== Work order ==
Once you find the line containing "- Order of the" in the data below, copy it and each following line exactly, up to and including the line containing "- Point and", and nothing else.

== Provided material ==
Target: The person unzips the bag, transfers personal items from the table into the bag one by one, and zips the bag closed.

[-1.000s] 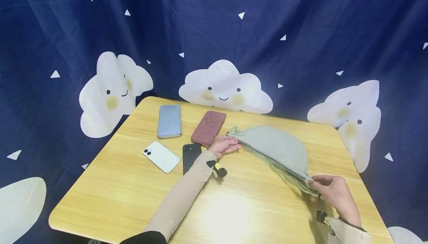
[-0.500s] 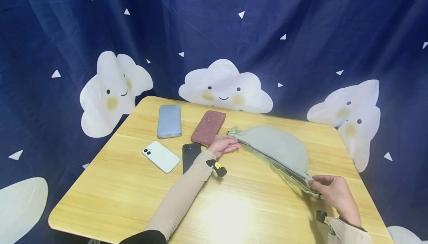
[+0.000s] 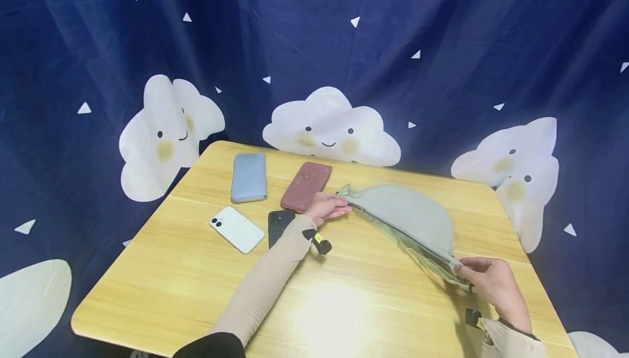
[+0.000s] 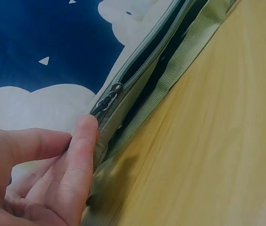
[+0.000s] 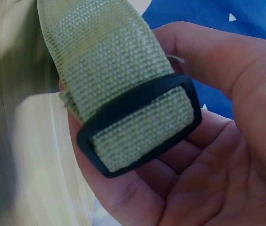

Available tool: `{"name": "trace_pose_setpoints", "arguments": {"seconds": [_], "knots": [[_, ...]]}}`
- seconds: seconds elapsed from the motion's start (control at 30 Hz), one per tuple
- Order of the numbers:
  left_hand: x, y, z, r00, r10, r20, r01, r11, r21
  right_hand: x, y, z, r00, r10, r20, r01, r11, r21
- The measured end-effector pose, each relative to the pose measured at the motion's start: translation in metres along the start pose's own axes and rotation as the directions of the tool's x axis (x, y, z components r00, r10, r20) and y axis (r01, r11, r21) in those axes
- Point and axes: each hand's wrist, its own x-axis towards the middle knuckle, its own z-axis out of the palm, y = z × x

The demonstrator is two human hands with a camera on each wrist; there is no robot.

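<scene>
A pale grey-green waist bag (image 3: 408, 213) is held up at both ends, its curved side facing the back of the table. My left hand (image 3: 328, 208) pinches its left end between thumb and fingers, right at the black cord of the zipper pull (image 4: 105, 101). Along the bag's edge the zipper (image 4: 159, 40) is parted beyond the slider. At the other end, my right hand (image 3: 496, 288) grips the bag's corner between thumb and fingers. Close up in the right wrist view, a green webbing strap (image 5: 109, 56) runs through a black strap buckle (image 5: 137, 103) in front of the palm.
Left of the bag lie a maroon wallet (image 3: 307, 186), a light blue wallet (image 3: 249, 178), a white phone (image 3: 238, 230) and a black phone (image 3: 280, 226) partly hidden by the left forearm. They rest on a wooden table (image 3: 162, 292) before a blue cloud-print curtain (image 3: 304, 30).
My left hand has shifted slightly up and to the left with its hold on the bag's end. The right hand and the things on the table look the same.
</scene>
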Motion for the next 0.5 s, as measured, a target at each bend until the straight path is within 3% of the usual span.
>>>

== Solved problem ==
- Order of the numbers:
  left_hand: x, y, z, r00, r10, r20, r01, r11, r21
  right_hand: x, y, z, r00, r10, r20, r01, r11, r21
- The measured end-effector pose, each relative to the pose measured at the motion's start: translation in metres along the start pose's own axes and rotation as the directions of the tool's x axis (x, y, z components r00, r10, r20) and y axis (r01, r11, r21) in those axes
- Point and axes: each hand's wrist, its own x-axis towards the middle knuckle, its own z-axis out of the palm, y = z × x

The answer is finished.